Parnell’s expression changed from interested to skeptical.
“I guessed they were from Blair’s harp,” Tosca continued. “Guitars use single strings, but his chitarra battente uses pairs. Some use triples. Guitar strings are usually nylon or metal, but Blair uses custom-ordered catgut—not from cats, of course, that’s just their common name. The strings are made from the small intestines of sheep or goats.”

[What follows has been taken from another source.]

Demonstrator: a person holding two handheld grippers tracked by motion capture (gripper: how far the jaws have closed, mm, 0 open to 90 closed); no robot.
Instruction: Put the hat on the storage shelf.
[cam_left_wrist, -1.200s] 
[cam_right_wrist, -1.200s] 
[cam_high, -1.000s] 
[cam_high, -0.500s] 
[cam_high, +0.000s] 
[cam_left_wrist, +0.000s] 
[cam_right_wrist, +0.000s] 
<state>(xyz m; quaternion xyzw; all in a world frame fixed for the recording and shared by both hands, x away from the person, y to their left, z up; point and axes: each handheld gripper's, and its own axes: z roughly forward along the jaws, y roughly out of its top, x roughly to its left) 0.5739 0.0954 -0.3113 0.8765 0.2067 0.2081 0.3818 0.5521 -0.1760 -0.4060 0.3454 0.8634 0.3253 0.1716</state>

When Parnell’s frowned, she added, “Don’t worry, I researched the subject thoroughly in the Encyclopedia Britannica, the pinnacle of intellectual reference, don’t you agree? The catgut is what you will find when you inspect your evidence more closely. So you see, you have nothing against Karma but plenty against Blair.”
After Parnell dialed a number, muttered a few words and hung up, a policewoman came into the office and handed him the evidence bag containing the string from Swenson’s throat. He opened it and rem
oved the contents. He looked at it quizzically.
Tosca leaned forward. “You can see how easily the medical examiner could have mistaken the two strings for a single strand,” she said. “It looks as if stretching and squeezing them so tightly around Swenson’s neck caused them to bind to each other so that they looked like just one string. Catgut is a lot more pliable than nylon. It is extremely tough. That’s why musicians who play harps, lutes, violins, guitars and cellos often prefer them.”
“It may be more pliable, but I’m sure it would break if it was used to strangle someone.”
“On the contrary, Inspector. Think of your own intestines and the terrible abuse they must take from what you send down there, especially if you don’t chew properly.”
The detective ignored her remarks and said nothing, appearing deep in thought and staring at the length of catgut on his desk.
“Where is Graydon Blair, by the way?” asked Tosca.
Parnell shook his head. “We’ll pick him up soon enough, thank you. Why don’t you go home?”
“The man could be on his boat to Mexico by now,” said Tosca. “It’s only an hour down the coast. Let me give you a hint, Constable, about his most likely intention. Blair would never leave without his collection of musical instruments. He’d risk anything to take them with him. They are his obsession. He’s fanatical about them. I suggest you pop along to his house. Right now.”
Parnell jumped to his feet, swearing, and ran out of the room. Tosca followed. She heard a commotion of car doors slamming and several vehicles racing out of the parking lot. She sat in thought for a moment before leaving the police station. Had she sent Parnell on a fool’s errand? No, it made sense that Blair would return to pick up his musical instruments to bring to the boat before hightailing it to Mexico. He’d never, ever leave them behind.